Schoolyard bullies don’t always stay that way. In fact, I’d wager that a majority of them gain perspective with maturity, grow out of whatever insecurities are driving them to inflict abuse on other children, and ultimately grow up to be decent people. That’s a separate issue from how their victims deal with the effects of bullying, but still, the bullies themselves don’t necessarily stay that way.
Then again, sometimes they refuse to grow out of their juvenile aggression as they grow older, bigger and more adept at putting an acceptable face on their abusiveness. They take jobs in school systems and form committees with other adult bullies to write “Advice for Dealing With Bullies” flyers to be sent home with vulnerable fifth-graders. Witness this fuckery from Zeman Elementary School in Lincoln, Nebraska.
These “rules” shouldn’t be labeled as advice for dealing with bullies. They should be called “Ways We Can Get You Goddamn Kids to Act So We Never Have to Deal With Your Problems Ever.” Also—did no one at this school give a second thought to the fact that children might read these rules and think this is how they should deal with bullies in their home life? Is someone in your family verbally or physically abusing you? Laugh it off! Make a joke about how ugly your sister is!
Don’t worry though, after being inundated with outraged parents, the school district responded and apologized, with a portion of a letter written by the school’s principal:
A flyer that contained inaccurate information regarding how to handle bullying situations was sent home with Zeman Elementary School fifth-graders.
[…]
Our educators at Zeman Elementary School work hard to provide accurate and appropriate lessons and education for our students in how to handle bullying situations. The flyer was sent home with good intentions, unfortunately, it contained advice that did not accurately reflect LPS best practices regarding response to bullying incidents.
The post also included a link to a better, far less shitty anti-bullying fact sheet (which apparently no one thought to Google before making this terrible flyer).
Note the weaselly use of the passive voice in the principal’s response. “Mistakes were made! We meant well, really we did!”
I have screen-capped and saved the flyer here. Proceed with caution unless you have a strong stomach for abuse-enabling bullshit.
If you don’t have a strong stomach, I’ll save you the trouble: this flyer does not contain advice to bullied children about how to keep themselves safe or make their school experiences better. It is a fetid pile of Orwellian victim-blaming. It is the result of a clutch of adult-aged bullies getting together and talking about the environment they wished had been available to them when they were kids—not so that they would’ve developed in such a way that they would’ve behaved decently to their peers in the first place!—but so they could’ve avoided the stress of thinking maybe they were doing something wrong.

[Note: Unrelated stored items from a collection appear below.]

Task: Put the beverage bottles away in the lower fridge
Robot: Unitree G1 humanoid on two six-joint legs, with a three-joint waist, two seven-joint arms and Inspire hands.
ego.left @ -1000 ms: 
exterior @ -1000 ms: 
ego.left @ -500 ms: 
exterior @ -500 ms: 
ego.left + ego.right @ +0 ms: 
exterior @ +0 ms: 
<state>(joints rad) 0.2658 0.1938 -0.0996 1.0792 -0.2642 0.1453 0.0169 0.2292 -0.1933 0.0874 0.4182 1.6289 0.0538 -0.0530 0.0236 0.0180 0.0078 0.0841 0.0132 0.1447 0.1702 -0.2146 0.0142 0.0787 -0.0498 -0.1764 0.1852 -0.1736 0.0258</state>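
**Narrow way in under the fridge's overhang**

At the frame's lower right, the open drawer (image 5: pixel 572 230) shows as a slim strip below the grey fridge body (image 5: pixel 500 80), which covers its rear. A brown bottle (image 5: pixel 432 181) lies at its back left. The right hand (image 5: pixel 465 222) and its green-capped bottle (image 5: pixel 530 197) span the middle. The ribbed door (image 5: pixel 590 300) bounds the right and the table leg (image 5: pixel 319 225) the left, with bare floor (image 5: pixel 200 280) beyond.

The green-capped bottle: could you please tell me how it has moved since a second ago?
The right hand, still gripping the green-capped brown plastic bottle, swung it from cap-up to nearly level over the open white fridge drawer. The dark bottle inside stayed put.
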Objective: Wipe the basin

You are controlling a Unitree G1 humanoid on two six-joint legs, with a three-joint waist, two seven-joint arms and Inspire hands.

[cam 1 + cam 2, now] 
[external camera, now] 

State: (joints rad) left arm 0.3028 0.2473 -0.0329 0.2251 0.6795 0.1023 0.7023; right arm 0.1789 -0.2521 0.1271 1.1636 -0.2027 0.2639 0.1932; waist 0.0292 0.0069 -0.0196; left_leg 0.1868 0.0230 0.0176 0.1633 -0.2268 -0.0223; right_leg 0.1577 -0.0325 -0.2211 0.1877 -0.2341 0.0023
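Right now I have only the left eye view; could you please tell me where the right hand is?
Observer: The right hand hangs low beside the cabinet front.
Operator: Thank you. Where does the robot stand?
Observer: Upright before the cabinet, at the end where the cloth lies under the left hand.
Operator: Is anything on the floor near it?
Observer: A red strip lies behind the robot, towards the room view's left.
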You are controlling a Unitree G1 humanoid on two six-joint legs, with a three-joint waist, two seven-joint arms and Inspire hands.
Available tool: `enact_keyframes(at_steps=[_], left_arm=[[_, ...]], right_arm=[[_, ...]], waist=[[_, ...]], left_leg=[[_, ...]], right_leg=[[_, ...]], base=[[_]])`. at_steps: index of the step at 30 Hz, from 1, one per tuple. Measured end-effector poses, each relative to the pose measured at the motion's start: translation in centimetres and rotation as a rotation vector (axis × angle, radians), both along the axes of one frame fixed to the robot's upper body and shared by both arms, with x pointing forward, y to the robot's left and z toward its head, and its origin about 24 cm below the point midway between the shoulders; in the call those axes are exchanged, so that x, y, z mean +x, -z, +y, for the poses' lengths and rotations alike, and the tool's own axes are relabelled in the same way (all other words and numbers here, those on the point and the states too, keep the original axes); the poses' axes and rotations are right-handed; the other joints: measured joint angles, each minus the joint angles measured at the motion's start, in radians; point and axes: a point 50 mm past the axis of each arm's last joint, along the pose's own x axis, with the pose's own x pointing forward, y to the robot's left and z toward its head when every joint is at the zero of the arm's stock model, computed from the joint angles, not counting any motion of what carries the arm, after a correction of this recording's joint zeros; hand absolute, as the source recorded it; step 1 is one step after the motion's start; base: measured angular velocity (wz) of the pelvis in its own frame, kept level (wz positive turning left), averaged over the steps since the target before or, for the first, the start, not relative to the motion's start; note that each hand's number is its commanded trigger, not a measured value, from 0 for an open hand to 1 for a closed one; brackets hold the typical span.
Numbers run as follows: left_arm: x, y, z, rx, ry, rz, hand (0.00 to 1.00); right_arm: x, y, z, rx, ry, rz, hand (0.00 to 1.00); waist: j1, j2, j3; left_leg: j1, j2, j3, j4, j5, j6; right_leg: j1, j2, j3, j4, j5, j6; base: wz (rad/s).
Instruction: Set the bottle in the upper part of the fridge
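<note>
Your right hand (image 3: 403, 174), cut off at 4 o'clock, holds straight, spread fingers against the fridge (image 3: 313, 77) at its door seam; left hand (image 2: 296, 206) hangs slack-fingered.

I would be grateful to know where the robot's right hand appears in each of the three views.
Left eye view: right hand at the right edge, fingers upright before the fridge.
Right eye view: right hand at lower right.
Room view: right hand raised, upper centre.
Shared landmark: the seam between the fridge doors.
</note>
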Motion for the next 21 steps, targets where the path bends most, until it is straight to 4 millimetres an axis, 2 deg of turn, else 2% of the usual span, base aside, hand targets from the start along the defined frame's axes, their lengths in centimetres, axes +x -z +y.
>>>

I won’t let the school administration off the hook by laying this strictly at the feet of a handful of shitty people, though. The fact that this flyer went home with kids is a symptom of a school that doesn’t know how to deal with bullying and doesn’t care enough to learn how. Telling bullied kids how they might respond to their abusers can be part of a sound anti-bullying strategy, provided the advice is evidence-based, which this crap clearly isn’t. It shouldn’t be the central focus, though. Do they ever send information home to parents about the school’s anti-bullying policies, and what to expect if their kids are found abusing other kids? Do they even have anti-bullying policies aside from telling the targeted children to suck it up and act like everything’s fine? The burden for making children safe at school should not fall squarely on the shoulders of the children who are already being made unsafe. Children don’t get a choice about going to school, and they barely get a choice about where they go to school. They are required by law to attend school until at least age 16, which means they have no choice but to spend 6 hours a day, 180 days a year, in buildings along with hundreds of other kids who also didn’t ask to be there. The adults in charge of running those schools need to give a fuck about what those kids do to each other when they’re forced into dense physical proximity for the better part of the day. Adults in positions of responsibility need to stop passing the buck and start acting like responsible adults.